Ламинка жила домашним миром, к которому была несколько холодновата и равнодушна, словно в этот мир она попала случайно. Где-то был другой мир, куда она почему-то не попала.
Возможно, это было из-за длительного лежания отца, прикованного болезнью к постели, в прошлом кадрового военного, утратившего черты мужественного бойца, ставшего от томительной обездвиженности брюзгой и нытиком.
От другого мира у нее хранилось платье – черное вечернее платье с длинным поясом в виде кушака, ниспадающего на одно бедро. Оно перепало ей через тетю от почти незнакомой двоюродной сестры, жены сотрудника советского посольства в Вашингтоне.
Видимо, вся порода их была с такой фактурой, потому что когда Ламинка демонстрировала мне иногда, она была в нем восхитительной девушкой из высшего общества, не знаю, какого – американского, английского, итальянского – у нас в городе такого не было. Оно встречалось нам в фильмах.
Мысль пойти в нем на студенческий вечер нас ужасно смешила, но это платье было еще одним вещественным доказательством того мира, в котором мы себя осознавали – маленькие аристократки духа. В нас обеих внутри жил параллельный мир, ничего не имеющий общего с реальностью.
Что ждало нас впереди? Мы должны были когда-нибудь или уступить несбыточности такого мира, или победить, надев такое платье хотя бы раз к подобающему случаю.

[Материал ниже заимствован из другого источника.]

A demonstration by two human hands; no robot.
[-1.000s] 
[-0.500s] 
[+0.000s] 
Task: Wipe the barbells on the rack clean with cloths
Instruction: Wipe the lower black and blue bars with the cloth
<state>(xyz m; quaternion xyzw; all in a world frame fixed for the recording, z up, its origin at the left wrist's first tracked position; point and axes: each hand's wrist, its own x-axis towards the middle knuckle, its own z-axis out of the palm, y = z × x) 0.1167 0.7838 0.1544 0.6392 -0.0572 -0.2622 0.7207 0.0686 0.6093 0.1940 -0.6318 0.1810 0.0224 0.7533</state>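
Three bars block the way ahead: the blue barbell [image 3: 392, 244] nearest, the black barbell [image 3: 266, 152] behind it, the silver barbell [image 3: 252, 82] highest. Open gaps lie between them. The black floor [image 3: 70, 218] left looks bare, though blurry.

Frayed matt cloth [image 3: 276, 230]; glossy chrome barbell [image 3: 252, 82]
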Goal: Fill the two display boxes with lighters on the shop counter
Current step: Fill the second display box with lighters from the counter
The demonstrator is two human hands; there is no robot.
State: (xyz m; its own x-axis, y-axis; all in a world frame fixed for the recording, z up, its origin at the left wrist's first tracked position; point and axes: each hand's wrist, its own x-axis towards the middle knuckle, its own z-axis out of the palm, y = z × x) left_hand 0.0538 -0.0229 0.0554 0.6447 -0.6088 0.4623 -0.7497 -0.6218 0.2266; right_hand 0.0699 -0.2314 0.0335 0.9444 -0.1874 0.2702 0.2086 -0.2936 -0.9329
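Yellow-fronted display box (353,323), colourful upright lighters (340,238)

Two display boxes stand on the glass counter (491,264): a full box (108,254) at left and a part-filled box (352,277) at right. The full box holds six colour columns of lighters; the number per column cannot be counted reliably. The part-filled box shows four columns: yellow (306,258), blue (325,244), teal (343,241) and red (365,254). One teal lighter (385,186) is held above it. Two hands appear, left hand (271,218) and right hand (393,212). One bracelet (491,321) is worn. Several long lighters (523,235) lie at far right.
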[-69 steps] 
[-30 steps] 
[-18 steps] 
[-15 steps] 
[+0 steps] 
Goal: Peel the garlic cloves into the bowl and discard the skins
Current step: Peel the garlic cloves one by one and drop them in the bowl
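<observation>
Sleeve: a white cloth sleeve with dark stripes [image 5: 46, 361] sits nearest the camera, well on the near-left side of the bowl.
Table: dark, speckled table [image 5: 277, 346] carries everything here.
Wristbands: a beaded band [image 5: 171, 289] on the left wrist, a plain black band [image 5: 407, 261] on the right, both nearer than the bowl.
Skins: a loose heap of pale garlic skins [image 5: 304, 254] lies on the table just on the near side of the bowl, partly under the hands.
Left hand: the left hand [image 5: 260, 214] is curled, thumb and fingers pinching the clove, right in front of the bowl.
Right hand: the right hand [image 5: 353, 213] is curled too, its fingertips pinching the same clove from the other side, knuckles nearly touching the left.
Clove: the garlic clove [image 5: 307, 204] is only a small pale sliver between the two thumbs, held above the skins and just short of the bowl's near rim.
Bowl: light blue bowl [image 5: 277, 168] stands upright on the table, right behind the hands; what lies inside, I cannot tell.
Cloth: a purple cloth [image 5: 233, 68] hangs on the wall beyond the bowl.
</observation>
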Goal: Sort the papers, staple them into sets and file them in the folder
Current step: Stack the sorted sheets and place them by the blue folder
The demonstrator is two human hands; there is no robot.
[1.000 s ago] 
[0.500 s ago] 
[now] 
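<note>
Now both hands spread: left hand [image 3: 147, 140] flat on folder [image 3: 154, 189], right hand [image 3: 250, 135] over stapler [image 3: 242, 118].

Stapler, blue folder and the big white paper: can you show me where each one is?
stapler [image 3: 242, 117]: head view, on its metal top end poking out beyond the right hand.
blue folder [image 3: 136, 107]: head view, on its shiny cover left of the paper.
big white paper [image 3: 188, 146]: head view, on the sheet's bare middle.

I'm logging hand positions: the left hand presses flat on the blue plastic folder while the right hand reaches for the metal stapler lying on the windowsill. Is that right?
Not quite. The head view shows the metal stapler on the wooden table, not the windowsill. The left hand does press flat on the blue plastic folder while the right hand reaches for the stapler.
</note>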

А пока что, если мы куда-то собирались, и Ира принимала душ, то я залетала вслед за нею в ванную с незавершенным рассказом и продолжала его, сидя на лакированной деревянной крышке от унитаза – в узкой ванной больше не было места.
Я весело болтала, Ламинка плескалась под струями душа. Только с годами я осознала, что видела совершенство.
Пока я веселила нас обеих, мои глаза смотрели только в образы моих повествований, поэтому ее тело в струях воды было как бы за краешком моего сознания, как привычная статуэтка в шкафу. Точно так же, ежедневно проходя мимо боттичеллевой “Весны”, мы уже не будем замечать ее, однако, уже навсегда запомнив ее стыдливую женственную позу и цвет ее кожи.
Это была моя школа живописи, в которой я не рисовала, но училась видеть. Ира открыла мне мир гармонии своей природой, подаренной ей Богом. Прекраснее этого сложения нельзя было придумать в человеческой природе ничего.